Esta idea fue retomada ahora por quien debería, en el sistema definido hace una década, ser líder de oposición: el senador electo Iván Cepeda. El discurso de hace unos días transmite que no reconocerá la presidencia de Abelardo de la Espriella, palabras más, palabras menos, hasta que no se solucione este supuesto impedimento. Ahí, para mí, se traza una línea roja.
Hay una frase que, aunque creo que no fue original suya, se atribuye al pensamiento de Voltaire: “no comparto lo que dices, pero defenderé hasta la muerte tu derecho a decirlo”. En mi caso, refleja bien mi posición intelectual frente a la mayor parte de las propuestas de nuestro nuevo presidente.
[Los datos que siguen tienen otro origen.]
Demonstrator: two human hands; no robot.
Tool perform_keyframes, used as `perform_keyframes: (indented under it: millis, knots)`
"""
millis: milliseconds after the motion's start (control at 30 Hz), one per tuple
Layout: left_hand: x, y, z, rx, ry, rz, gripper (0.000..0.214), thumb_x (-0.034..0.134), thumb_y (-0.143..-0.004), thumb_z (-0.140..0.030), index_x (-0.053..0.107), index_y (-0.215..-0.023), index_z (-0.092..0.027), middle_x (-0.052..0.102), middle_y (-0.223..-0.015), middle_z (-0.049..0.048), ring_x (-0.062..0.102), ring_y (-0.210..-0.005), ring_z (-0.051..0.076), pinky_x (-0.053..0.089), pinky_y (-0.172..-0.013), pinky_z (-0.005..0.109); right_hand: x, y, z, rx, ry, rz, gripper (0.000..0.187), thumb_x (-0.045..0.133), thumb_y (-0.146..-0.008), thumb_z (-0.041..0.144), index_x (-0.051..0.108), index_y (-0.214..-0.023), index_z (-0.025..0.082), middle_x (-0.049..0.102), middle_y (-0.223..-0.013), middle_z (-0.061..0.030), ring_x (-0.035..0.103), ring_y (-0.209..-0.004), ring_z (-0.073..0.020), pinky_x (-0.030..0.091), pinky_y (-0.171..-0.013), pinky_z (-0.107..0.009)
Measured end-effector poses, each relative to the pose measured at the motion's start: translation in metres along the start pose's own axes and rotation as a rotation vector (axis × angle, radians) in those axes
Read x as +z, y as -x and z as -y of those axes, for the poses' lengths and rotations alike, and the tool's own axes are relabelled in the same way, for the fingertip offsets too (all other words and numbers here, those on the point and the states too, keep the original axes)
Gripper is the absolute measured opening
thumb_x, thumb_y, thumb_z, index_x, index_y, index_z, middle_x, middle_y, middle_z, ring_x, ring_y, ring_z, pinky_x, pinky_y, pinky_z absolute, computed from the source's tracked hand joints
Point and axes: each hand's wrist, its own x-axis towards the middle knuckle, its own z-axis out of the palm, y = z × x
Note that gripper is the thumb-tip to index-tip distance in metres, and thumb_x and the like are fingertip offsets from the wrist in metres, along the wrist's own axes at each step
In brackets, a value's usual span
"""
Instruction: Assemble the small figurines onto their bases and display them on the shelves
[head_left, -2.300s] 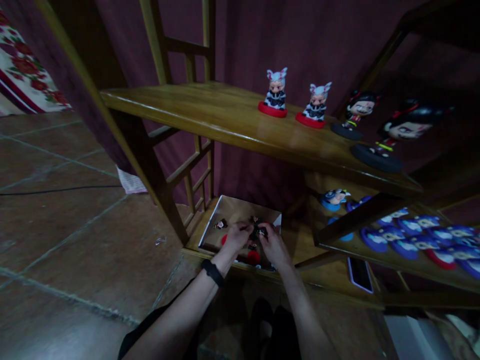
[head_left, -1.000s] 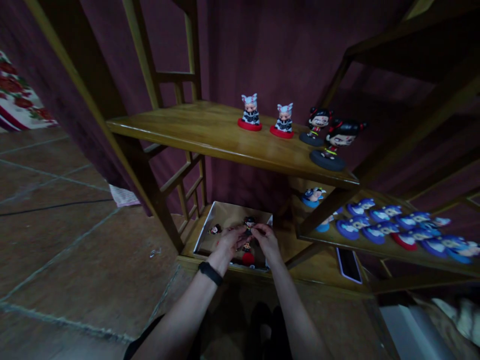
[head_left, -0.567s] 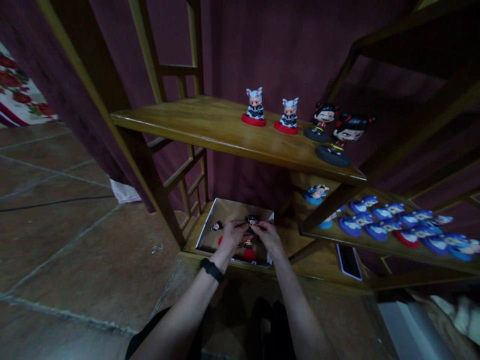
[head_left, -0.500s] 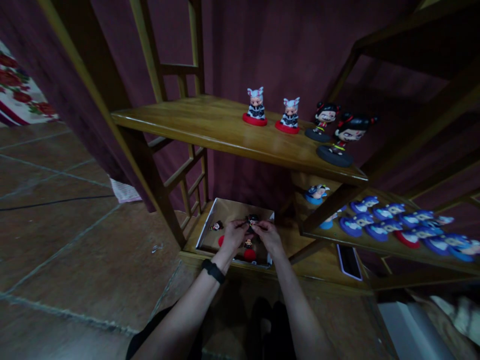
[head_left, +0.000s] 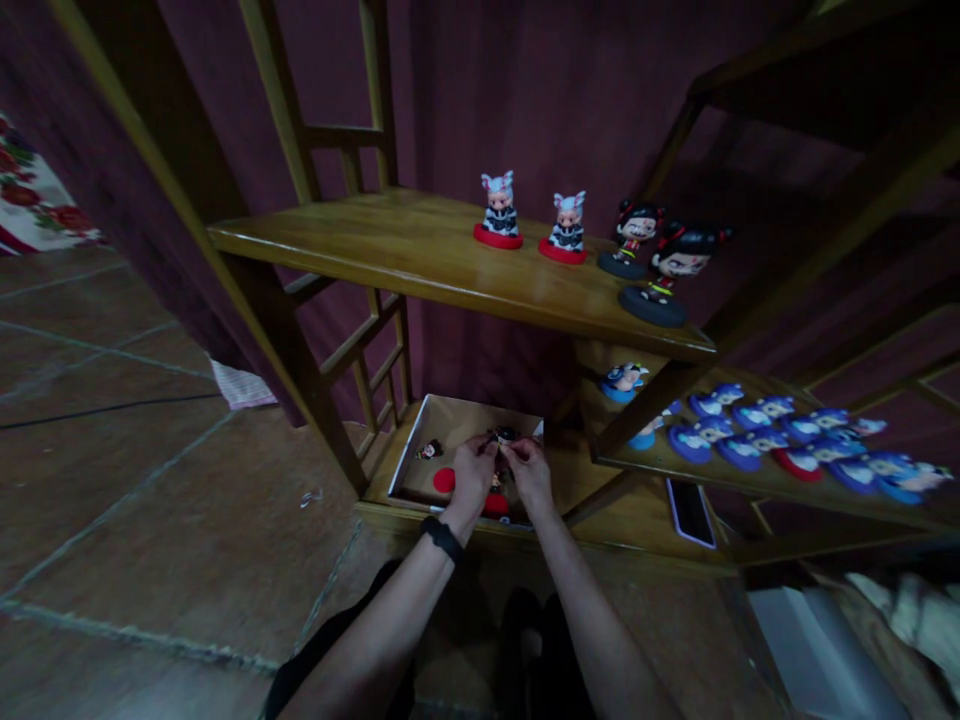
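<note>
Here we go, 2 hands in tight: left hand (head_left: pixel 474 468) and right hand (head_left: pixel 529 472) pinch 1 small black-haired figure (head_left: pixel 505 436), fingers nearly closed on it, above the open box (head_left: pixel 459 418). Inside, another figure (head_left: pixel 429 450) lies near a red disc (head_left: pixel 444 480). Overhead, 4 figures (head_left: pixel 568 224) line the wooden shelf (head_left: pixel 337 232).

Black-haired figurine (head_left: pixel 506 434) in both hands (head_left: pixel 472 468) (head_left: pixel 529 472)
</note>
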Motion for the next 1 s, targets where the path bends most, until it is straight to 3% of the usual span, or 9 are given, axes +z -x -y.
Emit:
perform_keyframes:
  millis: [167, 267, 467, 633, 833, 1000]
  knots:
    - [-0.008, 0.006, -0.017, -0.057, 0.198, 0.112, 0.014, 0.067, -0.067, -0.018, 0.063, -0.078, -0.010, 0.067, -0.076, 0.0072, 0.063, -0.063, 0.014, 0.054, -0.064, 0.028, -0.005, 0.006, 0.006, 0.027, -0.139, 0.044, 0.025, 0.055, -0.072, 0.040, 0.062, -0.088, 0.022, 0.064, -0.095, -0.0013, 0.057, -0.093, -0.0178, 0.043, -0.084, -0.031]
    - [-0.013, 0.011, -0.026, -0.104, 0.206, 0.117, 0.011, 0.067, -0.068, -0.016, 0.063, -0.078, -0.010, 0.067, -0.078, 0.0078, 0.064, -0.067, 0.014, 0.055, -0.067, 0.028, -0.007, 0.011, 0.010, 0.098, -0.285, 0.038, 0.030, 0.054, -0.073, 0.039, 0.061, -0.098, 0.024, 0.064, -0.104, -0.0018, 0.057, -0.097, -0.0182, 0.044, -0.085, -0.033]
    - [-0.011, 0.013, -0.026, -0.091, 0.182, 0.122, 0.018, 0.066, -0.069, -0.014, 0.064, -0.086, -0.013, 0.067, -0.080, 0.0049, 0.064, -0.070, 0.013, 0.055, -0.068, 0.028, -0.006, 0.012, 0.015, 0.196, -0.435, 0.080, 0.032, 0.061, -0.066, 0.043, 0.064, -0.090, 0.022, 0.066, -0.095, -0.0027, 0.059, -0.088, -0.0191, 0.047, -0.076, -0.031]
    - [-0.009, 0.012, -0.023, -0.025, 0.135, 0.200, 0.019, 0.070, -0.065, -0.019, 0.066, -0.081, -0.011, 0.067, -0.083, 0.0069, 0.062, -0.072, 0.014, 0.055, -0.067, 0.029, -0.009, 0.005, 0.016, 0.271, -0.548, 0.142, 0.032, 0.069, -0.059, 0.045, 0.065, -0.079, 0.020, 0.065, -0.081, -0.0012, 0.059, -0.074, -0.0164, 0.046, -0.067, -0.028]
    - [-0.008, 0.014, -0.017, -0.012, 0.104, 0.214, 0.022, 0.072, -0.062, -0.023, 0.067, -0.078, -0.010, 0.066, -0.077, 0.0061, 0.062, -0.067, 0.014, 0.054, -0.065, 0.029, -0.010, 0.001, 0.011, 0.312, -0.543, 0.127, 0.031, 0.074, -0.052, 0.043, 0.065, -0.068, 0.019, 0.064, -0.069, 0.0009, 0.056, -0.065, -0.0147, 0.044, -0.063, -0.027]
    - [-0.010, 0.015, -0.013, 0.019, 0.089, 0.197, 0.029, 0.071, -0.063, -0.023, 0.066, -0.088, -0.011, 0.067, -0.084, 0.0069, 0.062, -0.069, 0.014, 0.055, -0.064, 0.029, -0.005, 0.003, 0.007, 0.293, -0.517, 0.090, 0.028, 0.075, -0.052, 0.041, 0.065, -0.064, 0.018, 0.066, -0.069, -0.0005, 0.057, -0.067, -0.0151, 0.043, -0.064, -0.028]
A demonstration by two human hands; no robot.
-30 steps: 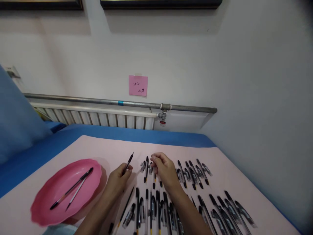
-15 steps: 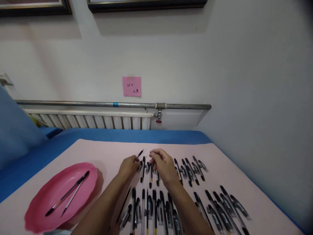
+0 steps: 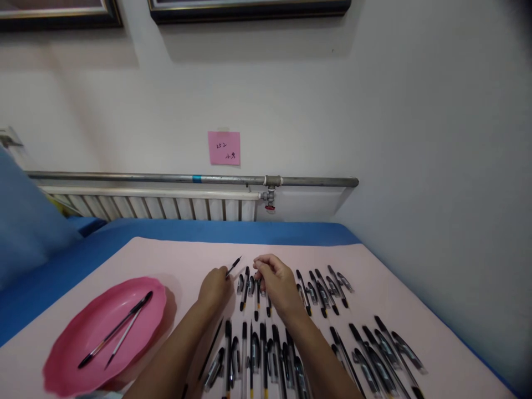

Quiero decirlo con claridad: Abelardo de la Espriella es el legítimo Presidente de nuestro país y, aunque pueda disentirse políticamente, debe no solamente reconocerse su mandato, sino respetarse la autoridad que le confieren más de 12 millones de votos en la que ha sido la votación más concurrida en la historia de Colombia.
Que no todo lo que haga el rey es ley, está claro. La victoria electoral no convierte al Presidente en dueño del Estado, ni exonera sus decisiones del control ciudadano, político y judicial. Habrá que criticarlo cuando se equivoque, demandar sus actos cuando corresponda, exigirle respeto por las libertades públicas y recordarle, cuantas veces sea necesario, que el poder en una democracia siempre está limitado.
Pero una cosa es ejercer oposición y otra muy distinta es desconocer el mandato. Una cosa es vigilar al Presidente y otra negarle autoridad. Bastante diferencia hay entre ejercer la oposición y llamar a desconocer un resultado democrático. Negarse a reconocer el mandato —primero, alegando fraude sin fundamento; luego, apelando a tecnicismos— es una receta para el desastre.
No puedo, entonces, compartir los llamados apresurados a la desobediencia civil. Mucho menos en un país como Colombia, donde las palabras públicas rara vez son inocentes y donde la exaltación del desacato suele terminar en caos, violencia y actos por los que después nadie quiere responder. Están jugando con fuego en un país repleto de pirómanos y construido sobre cenizas de un terreno todavía muy caliente.
Se puede disentir de Abelardo de la Espriella. Criticarlo, vigilarlo y oponérsele con toda la fuerza que permite una democracia. Pero lo que no se puede hacer, sin empezar a romper algo más profundo, es desconocer su condición de Presidente legítimo. La institucionalidad no se defiende cuando gana quien nos gusta; se defiende, sobre todo, cuando gana quien nos incomoda.